Las Vegas Sun

April 25, 2024

House passes tax extension bill

Shelley Berkley

Shelley Berkley

The House of Representatives cleared a comprehensive tax extension bill in the final seconds of Thursday night, sending the two-year framework of tax cuts, unemployment insurance extensions and temporary payroll tax holidays back to the president, who drafted them, for his signature.

Obama’s bill, negotiated with Republicans, caused a lot of heartache along the way, especially among House Democrats, who called it everything from a “piece of crap” to morally corrupt.

Harsh disagreement among House Democrats, most of whom wanted to see an extension of tax cuts only on income levels up to $250,000, actually threatened to tank the whole process.

Caucus members spent the better part of the last week huddling in various meetings to negotiate a way out of the growing impasse, delaying votes and ultimately reaching a deal to satisfy both the practical and political demands of the situation.

House Democrats boiled down their various objections against the bill to one, key issue: the estate tax plan, which almost exactly mirrors language in a bill that Nevada’s Rep. Shelley Berkley first introduced.

While she isn’t directly credited for the language — that goes to Republican Senate Minority Whip Jon Kyl and outgoing Arkansas Democrat Blanche Lincoln — it’s effectively the same bill she’s been pushing from earlier this year in the House.

That put Berkley in a tight spot, as she pushed back against her caucus to preserve her tax cut plan but confessed early on that she’d vote for the bill whether it was in or out.

The discrepancy is as follows: Berkley’s, and the president’s, plan sets the estate tax rate at 35 percent, with an exemption for the first $5 million inherited, $10 million if filing as a couple. That’s what was ultimately adopted.

It’s a much sweeter deal than what exists now — a 45 percent rate with an exemption for the first $3.5 million inherited or $7 million if filing as a couple.

That’s the rate and exemption ceiling Democrats wanted to preserve, arguing that it’s already the lowest estate taxes have been in 77 years, and pointing out that the difference only catches 6,600 estates in the balance nationwide — a small number of people nonetheless worth $100 billion in tax revenue over ten years.

But Democrats couldn’t pull enough votes for an alternative that would have subbed out the estate tax language and sent the bill back to the Senate. Their attempt failed on a vote of 194-233.
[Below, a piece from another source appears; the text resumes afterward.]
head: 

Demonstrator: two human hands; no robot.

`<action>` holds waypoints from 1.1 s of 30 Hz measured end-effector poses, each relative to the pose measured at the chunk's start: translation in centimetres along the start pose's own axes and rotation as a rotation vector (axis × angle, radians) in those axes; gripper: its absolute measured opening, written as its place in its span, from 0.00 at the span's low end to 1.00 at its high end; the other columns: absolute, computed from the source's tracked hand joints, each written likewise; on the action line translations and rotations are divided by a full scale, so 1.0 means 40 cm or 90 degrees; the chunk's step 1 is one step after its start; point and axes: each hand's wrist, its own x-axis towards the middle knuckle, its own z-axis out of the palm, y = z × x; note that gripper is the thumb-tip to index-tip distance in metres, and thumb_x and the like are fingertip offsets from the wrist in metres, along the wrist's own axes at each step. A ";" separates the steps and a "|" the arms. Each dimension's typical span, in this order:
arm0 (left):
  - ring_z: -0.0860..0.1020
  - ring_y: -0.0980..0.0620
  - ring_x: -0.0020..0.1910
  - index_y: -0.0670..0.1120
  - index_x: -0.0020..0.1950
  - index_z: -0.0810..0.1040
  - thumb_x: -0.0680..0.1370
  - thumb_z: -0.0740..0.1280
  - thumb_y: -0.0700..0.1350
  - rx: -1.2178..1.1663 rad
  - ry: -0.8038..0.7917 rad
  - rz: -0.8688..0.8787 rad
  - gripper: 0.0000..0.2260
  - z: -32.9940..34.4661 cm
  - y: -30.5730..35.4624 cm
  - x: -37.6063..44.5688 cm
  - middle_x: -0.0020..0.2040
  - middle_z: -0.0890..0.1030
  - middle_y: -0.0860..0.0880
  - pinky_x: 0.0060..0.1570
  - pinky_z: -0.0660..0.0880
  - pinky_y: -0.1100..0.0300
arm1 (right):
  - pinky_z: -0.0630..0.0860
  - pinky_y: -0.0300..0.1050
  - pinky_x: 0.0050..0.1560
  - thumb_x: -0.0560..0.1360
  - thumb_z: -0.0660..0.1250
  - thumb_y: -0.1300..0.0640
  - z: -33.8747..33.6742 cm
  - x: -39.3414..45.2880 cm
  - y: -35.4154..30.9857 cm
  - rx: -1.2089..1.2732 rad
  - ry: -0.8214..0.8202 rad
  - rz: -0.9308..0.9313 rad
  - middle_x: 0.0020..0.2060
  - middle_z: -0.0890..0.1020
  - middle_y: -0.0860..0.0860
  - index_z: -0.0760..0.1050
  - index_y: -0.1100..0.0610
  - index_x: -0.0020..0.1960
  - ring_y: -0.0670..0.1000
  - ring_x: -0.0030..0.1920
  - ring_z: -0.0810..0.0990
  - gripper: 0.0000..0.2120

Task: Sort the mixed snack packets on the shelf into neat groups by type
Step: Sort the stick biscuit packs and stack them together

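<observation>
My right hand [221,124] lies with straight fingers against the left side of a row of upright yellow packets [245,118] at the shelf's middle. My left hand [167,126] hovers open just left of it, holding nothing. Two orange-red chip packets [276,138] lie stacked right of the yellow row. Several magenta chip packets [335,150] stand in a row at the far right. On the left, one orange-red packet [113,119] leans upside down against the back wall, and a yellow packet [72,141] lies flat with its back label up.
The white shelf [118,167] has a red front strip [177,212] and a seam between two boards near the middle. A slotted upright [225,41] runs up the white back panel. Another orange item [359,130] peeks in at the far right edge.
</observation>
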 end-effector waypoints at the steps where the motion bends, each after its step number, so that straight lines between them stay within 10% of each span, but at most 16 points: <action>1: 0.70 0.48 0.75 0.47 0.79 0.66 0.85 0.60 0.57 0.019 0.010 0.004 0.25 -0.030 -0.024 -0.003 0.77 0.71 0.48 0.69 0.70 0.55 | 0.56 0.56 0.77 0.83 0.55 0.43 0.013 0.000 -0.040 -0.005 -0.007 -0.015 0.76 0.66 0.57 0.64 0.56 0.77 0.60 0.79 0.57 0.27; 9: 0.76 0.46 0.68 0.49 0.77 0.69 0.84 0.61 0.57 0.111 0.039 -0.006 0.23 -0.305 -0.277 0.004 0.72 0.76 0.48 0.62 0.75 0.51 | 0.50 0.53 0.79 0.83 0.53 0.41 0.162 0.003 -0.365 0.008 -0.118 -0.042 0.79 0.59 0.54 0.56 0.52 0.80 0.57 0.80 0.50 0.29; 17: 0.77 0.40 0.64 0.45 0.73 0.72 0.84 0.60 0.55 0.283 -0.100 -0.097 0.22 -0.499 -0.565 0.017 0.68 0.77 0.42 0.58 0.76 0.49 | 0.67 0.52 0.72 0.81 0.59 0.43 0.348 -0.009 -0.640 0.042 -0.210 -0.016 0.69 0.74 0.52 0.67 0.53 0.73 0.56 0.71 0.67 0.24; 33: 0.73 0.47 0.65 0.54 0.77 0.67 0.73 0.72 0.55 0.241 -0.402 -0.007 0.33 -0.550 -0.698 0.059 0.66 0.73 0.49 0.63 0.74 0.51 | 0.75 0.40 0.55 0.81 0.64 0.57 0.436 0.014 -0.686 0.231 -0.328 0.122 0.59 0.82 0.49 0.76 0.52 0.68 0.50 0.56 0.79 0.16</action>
In Nevada’s delegation, outgoing Democratic Rep. Dina Titus was the only one to support the attempt; Berkley and Republican Dean Heller voted against it.
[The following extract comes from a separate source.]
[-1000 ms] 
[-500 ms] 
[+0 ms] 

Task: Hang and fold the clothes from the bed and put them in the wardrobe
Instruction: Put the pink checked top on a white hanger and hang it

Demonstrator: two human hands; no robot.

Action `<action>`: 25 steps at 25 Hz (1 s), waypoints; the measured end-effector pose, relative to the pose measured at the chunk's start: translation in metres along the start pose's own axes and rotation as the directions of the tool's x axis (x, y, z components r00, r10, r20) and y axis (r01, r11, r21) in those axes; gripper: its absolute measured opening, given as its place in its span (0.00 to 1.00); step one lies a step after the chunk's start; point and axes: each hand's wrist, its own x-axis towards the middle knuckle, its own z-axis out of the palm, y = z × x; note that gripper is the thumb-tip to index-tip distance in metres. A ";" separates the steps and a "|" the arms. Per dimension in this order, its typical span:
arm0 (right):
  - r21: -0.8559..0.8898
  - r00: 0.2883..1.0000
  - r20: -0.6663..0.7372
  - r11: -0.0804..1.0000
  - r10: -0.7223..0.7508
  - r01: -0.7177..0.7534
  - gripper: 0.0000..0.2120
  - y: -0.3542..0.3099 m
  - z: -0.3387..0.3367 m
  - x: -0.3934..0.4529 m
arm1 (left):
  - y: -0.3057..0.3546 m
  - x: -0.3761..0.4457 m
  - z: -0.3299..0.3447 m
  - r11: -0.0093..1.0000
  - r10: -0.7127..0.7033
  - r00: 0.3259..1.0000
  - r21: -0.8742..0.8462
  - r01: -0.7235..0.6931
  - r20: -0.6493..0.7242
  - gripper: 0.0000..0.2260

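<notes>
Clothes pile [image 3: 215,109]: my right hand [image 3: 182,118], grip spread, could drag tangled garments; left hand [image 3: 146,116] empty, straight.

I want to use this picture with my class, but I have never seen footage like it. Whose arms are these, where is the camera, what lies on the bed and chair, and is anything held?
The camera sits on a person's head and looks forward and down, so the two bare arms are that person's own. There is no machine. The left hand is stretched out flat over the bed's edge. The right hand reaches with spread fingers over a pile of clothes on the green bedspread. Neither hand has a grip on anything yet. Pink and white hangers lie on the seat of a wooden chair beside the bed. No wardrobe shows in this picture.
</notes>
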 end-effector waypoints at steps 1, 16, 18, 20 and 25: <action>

But in the end, all three Nevada representatives voted to pass the bill — which was approved by 277-148, a decisive margin.
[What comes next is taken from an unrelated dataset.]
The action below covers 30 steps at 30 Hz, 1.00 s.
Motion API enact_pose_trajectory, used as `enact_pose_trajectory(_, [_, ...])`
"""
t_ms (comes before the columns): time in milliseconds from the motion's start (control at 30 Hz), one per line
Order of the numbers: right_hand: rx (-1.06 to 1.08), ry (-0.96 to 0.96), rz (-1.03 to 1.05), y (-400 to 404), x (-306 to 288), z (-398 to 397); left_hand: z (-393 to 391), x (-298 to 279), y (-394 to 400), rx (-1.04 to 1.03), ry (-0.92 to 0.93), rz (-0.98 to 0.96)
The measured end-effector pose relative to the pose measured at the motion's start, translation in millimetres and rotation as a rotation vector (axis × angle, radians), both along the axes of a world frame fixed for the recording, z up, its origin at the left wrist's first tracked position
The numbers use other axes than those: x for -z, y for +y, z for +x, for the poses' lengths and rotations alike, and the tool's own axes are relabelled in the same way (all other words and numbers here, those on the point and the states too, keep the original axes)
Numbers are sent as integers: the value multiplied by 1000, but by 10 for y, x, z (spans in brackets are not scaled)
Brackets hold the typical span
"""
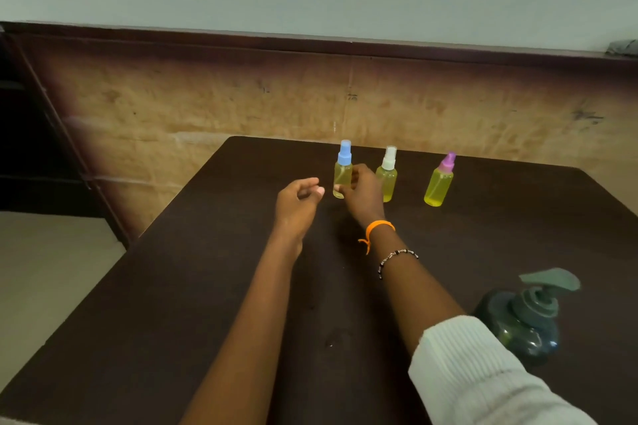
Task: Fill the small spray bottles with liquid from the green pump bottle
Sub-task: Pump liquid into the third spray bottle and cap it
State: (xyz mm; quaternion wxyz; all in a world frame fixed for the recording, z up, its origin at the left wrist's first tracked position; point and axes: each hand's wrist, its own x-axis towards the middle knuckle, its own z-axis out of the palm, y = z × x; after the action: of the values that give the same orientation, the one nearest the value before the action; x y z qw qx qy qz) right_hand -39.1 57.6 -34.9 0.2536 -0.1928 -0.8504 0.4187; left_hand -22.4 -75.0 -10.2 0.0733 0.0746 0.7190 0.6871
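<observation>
Standing at the dark table's (207, 286) far edge, the blue-capped, yellow-filled clear plastic spray bottle (342, 176), probably light and smooth, is pinched mid-body by the right hand (360, 198); left hand (298, 200) loosely curled, empty.

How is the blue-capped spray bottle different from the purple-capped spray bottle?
The blue-capped bottle stands at the left end of the row, the purple-capped bottle at the right end. The right hand holds the blue-capped one near its base; nothing touches the purple-capped one. Both stand upright, capped, holding yellow liquid.
</observation>
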Motion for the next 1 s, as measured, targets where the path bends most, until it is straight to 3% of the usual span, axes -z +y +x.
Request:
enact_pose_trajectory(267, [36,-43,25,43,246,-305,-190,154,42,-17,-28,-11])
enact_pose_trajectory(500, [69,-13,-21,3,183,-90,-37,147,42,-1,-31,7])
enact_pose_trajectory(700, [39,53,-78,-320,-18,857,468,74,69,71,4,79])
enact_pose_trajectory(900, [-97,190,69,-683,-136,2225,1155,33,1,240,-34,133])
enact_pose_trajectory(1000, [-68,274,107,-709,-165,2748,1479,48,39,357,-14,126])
“I represent a working-class town. People think of Las Vegas as glitz and glitter. But it’s glitzy and glittery because of all the working men and women that call Las Vegas home,” Berkley said. “The extension of those unemployment benefits is critical to the survival of thousands of the families that call Las Vegas home.”

Heller did not declare his intentions until just before the vote, and there was some speculation as to whether he might vote against it in the name of reducing spending, as Nevada’s John Ensign did in the Senate on Wednesday. Heller was the one member of the Nevada delegation not to request earmarks under the federal budget, which as of Thursday evening is no longer under consideration.

But in the end, he said, he voted to prioritize the tax cuts over his concerns about spending.

“The good outweighs the bad in this particular piece of legislation,” he said. “Eighty-eight percent of this bill is tax cuts, or at least not tax increases. To me, eighty-eight percent of this bill, I like.”

Heller said had the estate tax switch passed, he would have voted against the bill. “I think the estate tax should be zero,” he said, also calling the estate tax “the worst provision we have in law today.”

The president is expected to sign the bill into law soon, which will avoid the doomsday scenario of tax hikes and program expirations that had been threatened. In addition to extending tax cuts by two years, unemployment insurance by 13 months and reducing the payroll tax by 2 percent, the bill includes a correction for the Alternative Minimum Tax, continuation of tax credits for children and earned income, and a program to convert solar, wind, and geothermal energy research and development tax credits to cash grants.

But with the longest extension in the bill only being for two years, it’s clear that lawmakers — Berkley and Heller especially, as they sit on the Ways and Means Committee — are going to be back in the trenches soon, likely hashing out a far more existential, philosophical and far-reaching outline on taxes.

“This is far from over,” Heller said.